In the fall of 1999, the mixed-media artist Mihee Nathalie Lemoine, an ethnically Korean woman who was adopted by a family in Belgium, called for submissions by Korean artists living overseas for a book project. Ms. Lemoine, together with Kate Hers, sent about 200 e-mails around the world asking for contributions. About 30 people responded. More than half were Korean-Americans, the rest from various countries. "There was a language blockage with Korean artists in Japan," Ms. Lemoine said, "and a problem of accessing the Internet with people in Europe."

The result of her labors is the "Overseas Korean Artists Yearbook," or "OKAY" for short, now in distribution.

Intimate and pocket-sized, the yearbook includes works by 28 artists, an index of international Korean artists networks and a Korean-English dictionary of terms related to the life and heritage of overseas Koreans.

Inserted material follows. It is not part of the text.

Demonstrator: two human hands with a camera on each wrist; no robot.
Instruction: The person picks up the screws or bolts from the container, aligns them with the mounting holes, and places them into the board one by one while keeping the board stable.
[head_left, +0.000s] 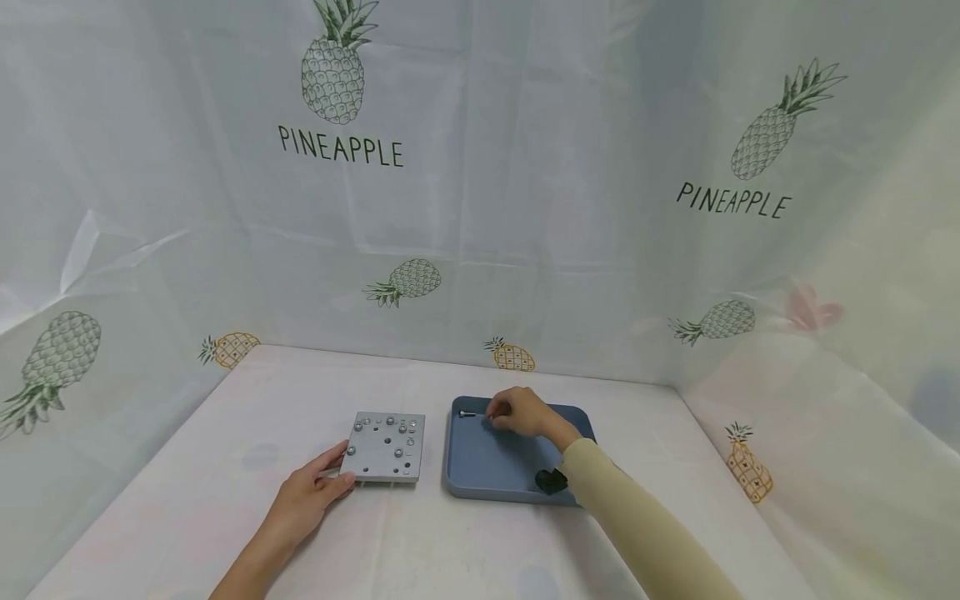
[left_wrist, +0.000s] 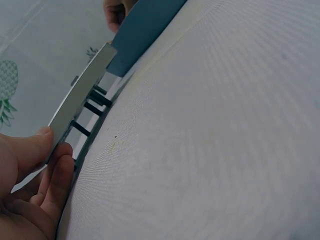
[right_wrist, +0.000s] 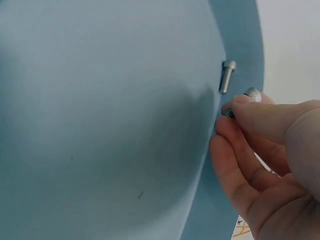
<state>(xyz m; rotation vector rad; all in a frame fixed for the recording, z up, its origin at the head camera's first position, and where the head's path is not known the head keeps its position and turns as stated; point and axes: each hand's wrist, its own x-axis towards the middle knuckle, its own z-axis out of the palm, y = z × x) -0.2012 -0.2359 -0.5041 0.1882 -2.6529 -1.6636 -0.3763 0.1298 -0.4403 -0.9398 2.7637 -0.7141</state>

For instance, Tammy Toller, a Korean-American filmmaker, contributes a still from her documentary film "Searching for Go-Hyang (Homeland)," which deals with the artist's personal exploration of family ties, memories about home and a place of belonging. Maya J. Weimer, an overseas adoptee and a photographer, describes her marginalized experience as an outsider through the fragmented photographs of an Asian child's face pasted on top of a wooden block. Artists in the book tackle issues about their own complex identity and Korean subjectivity, using such approaches as cartooning, poetry and face-painting.

During an interview with the JoongAng Ilbo English Edition, Ms. Lemoine talked about the Korean-Belgian adoptees she met in a Korean church. She says that it was there she was first taught how to say "anyeong-haseyo" ("hello") and "baegopayo" ("I am hungry") by her elders. "It was still nice, because I could make friends," Ms. Lemoine says.

Ms. Hers, a performance artist who first returned to Korea in 1997 on a Fulbright grant, describes a similar sense of connection with the Koreans she met who grew up abroad. "There is a silent understanding between them," she says. Ms. Hers clearly asserts in her artist statement in the yearbook, "There is not just one way to be an American, a woman, a Korean, or an adoptee."

The original idea of the Overseas Korean Artists Yearbook project took off when organizers at the Artsonje Museum excluded Korean-American adoptees from their ambitious exhibition "Koreamericakorea," held in 2000, that featured Korean-American artists. "We were not considered 'real immigrants,'" Ms. Hers says. She took issue with this decision, and wrote about it for the KoreAm Journal, a California-based Korean-American monthly magazine, which was later published in a local art magazine in Korean.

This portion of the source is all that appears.